• Lexing Unicode strings?

    From Johann 'Myrkraverk' Oskarsson@21:1/5 to All on Wed Apr 21 16:20:40 2021
    Dear c.compilers,

    For context, I have been reading the old book Compiler design in C
    by Allen Holub; available here

    https://holub.com/compiler/

    and it goes into the details of the author's own LeX implementation.

    Just like the dragon book [which I admit I haven't read for some number
    of years] this uses lookup tables for the individual characters, which
    is fine for ASCII, but does kind of seem excessive for all 0x10ffff code
    points in Unicode.

    I am interested in this, using plain old C, without using external tools
    like ICU, for my own reasons[1]. What data structures are appropriate
    for this exercise?
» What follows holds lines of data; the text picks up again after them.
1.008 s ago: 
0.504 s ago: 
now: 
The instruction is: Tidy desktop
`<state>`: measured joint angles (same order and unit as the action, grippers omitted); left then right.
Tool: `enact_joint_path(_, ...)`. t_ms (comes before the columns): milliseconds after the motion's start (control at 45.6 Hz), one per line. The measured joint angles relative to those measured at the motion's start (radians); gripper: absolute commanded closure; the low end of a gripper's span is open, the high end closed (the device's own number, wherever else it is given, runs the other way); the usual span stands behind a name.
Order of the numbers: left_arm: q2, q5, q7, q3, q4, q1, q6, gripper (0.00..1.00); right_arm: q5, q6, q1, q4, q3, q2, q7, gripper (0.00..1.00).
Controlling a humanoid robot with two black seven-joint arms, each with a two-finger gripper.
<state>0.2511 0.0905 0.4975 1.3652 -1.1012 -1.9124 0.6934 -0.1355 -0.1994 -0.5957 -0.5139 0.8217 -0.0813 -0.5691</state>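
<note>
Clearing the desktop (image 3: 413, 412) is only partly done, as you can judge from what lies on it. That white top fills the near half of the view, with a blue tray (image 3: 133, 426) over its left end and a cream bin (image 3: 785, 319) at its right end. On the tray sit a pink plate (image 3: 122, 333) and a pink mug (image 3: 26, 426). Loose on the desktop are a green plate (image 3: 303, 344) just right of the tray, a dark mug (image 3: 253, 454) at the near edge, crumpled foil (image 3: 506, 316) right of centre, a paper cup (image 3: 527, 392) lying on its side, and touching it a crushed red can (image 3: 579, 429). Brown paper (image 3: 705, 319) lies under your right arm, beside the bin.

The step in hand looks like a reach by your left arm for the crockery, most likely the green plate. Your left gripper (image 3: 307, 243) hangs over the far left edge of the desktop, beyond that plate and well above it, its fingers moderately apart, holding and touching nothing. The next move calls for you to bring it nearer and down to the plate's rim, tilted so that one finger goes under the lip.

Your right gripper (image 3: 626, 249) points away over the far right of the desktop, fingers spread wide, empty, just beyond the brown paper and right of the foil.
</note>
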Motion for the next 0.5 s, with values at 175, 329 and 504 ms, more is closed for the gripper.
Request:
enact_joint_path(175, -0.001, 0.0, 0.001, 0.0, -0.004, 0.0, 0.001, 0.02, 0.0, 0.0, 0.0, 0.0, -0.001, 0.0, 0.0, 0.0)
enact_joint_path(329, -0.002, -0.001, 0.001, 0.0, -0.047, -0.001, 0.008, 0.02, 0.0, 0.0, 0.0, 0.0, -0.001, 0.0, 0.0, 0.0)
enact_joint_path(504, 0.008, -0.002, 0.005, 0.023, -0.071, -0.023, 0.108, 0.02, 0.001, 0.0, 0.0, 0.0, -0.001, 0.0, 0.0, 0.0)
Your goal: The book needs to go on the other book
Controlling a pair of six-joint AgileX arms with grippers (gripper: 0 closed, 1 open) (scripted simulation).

Are there resources out there I can study, other
    than the ICU source code? [Which for other reasons of my own, I'm not
    too keen on studying.]

    [1] Let's leave out the question if I'll be successful or not.


    Thanks,
    --
    Johann
    [The obvious approach if you're scaning UTF-8 text is to keep treating the input as
    a sequence of bytes. UTF-8 was designed so that no character representation is a prefix or suffix
    of any other character, so it should work without having to be clever. -John]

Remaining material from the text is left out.